January 29, 2007

Fedora's metrics have ripple effect

Author: Lisa Hoover

Fedora announced this month that by using a tracking tool to monitor unique IP addresses, it was able to determine that Fedora Core 6 now has more than one million users. What does all this metric gathering mean for future Fedora releases? Moreover, what does it mean for the Linux community at large? The answer on both counts: plenty.

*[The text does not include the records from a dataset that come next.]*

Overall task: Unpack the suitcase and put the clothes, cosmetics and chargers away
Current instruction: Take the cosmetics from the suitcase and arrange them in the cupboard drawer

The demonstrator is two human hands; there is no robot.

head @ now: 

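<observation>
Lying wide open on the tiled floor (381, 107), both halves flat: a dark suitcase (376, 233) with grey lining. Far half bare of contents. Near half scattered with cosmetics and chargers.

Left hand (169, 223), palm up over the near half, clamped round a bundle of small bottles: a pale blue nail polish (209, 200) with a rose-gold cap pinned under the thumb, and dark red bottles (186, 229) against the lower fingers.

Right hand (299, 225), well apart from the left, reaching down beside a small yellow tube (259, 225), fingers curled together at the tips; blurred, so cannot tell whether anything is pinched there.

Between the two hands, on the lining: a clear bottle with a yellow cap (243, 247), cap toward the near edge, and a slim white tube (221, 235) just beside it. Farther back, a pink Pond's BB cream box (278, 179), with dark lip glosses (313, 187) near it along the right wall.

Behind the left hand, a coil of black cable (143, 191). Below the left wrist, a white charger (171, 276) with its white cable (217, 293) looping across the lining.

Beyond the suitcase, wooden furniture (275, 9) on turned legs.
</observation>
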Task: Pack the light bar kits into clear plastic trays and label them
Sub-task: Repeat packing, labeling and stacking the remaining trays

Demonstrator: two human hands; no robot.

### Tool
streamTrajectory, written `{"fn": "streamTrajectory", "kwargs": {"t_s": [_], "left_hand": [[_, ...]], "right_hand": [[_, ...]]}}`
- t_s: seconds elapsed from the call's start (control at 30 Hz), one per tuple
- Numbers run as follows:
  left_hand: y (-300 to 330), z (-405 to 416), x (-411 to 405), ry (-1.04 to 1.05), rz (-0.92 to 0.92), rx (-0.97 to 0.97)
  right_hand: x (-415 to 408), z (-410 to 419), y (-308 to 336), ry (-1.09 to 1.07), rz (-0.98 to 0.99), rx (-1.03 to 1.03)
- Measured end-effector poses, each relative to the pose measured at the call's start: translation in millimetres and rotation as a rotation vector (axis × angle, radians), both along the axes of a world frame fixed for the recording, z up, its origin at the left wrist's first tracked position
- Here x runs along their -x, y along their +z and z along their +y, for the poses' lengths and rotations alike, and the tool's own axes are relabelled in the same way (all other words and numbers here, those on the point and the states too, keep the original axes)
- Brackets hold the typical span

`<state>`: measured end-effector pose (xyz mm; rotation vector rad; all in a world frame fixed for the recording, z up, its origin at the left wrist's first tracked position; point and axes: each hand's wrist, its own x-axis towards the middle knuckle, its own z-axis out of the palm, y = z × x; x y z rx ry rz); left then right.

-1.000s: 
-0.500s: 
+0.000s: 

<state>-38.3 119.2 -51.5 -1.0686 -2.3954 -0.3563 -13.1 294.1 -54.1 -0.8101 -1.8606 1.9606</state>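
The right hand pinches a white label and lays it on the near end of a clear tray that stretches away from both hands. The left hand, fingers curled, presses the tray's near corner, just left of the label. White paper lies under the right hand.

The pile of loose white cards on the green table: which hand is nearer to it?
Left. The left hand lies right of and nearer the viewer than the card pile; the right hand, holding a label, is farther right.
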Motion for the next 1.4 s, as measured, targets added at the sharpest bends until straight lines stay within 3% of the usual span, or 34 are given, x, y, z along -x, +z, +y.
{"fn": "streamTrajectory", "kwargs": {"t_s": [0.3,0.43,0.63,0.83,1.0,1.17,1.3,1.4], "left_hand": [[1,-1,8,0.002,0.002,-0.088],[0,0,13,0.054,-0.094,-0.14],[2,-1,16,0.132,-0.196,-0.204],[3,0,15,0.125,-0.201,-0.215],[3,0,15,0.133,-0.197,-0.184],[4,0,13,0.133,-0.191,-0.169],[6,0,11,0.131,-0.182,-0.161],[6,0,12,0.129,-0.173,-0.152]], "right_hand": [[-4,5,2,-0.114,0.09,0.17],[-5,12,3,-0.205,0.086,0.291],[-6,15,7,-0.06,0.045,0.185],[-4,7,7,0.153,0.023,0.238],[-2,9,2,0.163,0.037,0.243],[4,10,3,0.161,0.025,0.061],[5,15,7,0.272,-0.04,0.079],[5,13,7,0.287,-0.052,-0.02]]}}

Fedora decided to track metrics with the release of Fedora Core 6 (FC6) because the lack of data from previous releases made it difficult to be sure what users value in Fedora Core packages. Focus groups like November's Fedora Summit help the team plan ahead for future releases but don't tell whether they've hit the mark once the distribution is released. According to Fedora Project Leader Max Spevack, the best way to serve the Fedora community is to understand what it is they're looking for and then deliver. Metrics help the team determine where they have succeeded and where they could do better.

The method

As the release of Fedora Core 6 drew near, team members knew they wanted to be able to track statistical information to better understand how people use Fedora. The team turned to the user community for ideas on what types of data to collect and what methods to use. Suggestions on the Fedora Metrics wiki range from user surveys and registration to embedding a file within the package that would send user data to a central server. The overriding concern from the team and user community alike is privacy, so invasive and sly data collection methods are not being considered.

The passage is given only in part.